### [Required action]
Filter the listing below down to the lines holding the word "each", and copy those lines.
[Data block Boundary: Start]
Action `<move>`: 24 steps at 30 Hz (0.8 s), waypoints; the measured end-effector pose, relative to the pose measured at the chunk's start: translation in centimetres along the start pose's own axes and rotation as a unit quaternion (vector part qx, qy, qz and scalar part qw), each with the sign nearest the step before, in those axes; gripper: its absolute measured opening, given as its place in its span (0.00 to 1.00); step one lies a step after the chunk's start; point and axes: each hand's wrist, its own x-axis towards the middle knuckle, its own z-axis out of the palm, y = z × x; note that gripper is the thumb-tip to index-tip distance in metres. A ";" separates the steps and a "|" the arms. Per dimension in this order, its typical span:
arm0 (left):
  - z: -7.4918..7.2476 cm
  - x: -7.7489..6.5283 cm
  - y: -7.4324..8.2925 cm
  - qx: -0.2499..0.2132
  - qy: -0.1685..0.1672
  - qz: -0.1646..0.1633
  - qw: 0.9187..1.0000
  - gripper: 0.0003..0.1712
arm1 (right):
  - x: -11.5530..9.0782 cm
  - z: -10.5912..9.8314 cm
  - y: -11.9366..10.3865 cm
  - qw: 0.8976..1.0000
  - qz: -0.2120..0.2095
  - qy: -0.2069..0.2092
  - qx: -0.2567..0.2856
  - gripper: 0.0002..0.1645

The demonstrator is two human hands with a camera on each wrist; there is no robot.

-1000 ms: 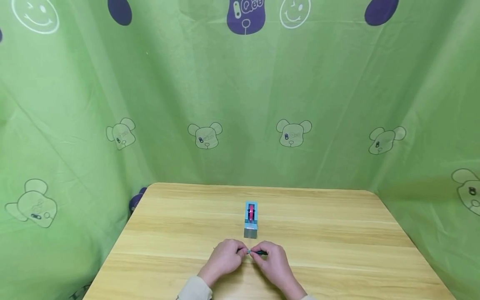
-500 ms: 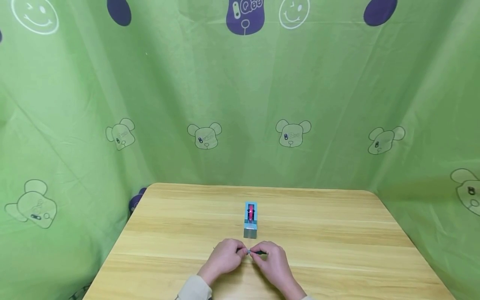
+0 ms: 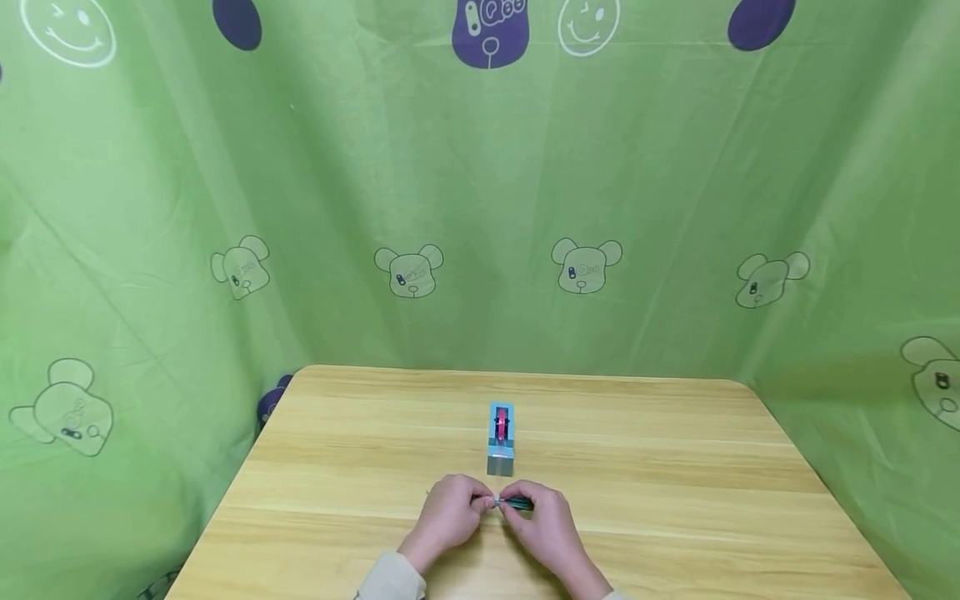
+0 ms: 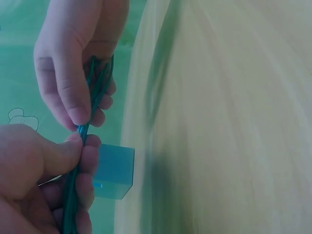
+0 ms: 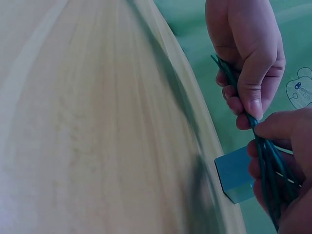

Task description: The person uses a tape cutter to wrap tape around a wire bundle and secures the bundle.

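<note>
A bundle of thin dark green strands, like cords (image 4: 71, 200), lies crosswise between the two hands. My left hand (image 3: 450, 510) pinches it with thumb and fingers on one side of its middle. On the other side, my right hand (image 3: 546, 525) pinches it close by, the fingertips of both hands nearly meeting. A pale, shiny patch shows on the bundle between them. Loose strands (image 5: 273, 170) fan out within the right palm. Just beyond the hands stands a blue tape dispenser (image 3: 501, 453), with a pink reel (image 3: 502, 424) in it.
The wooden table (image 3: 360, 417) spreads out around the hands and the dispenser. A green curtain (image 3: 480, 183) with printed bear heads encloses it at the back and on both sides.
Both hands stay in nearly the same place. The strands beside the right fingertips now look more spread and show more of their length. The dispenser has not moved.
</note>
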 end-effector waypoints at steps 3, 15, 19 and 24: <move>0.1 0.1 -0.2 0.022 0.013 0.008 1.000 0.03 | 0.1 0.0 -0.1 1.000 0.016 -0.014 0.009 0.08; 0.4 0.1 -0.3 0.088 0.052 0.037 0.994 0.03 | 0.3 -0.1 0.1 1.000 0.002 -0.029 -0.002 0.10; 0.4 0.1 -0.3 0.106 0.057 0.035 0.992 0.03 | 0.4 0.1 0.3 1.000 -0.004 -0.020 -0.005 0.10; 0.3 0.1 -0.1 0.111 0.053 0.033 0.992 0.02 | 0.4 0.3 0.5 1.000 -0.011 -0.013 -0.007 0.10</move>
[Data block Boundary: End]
### [Answer to this problem]
Action `<move>`: 24 steps at 30 Hz (0.8 s), waypoints; the measured end-effector pose, relative to the pose measured at the chunk's start: translation in centimetres along the start pose's own axes and rotation as a unit quaternion (vector part qx, qy, qz and scalar part qw), each with the sign nearest the step before, in those axes; gripper: its absolute measured opening, given as its place in its span (0.00 to 1.00); step one lies a step after the chunk's start; point and axes: each hand's wrist, its own x-axis towards the middle knuckle, its own z-axis out of the palm, y = z × x; note that gripper is the thumb-tip to index-tip distance in metres. A ";" separates the steps and a "|" the arms. Per dimension in this order, its typical span:
The demonstrator is two human hands with a camera on each wrist; there is no robot.

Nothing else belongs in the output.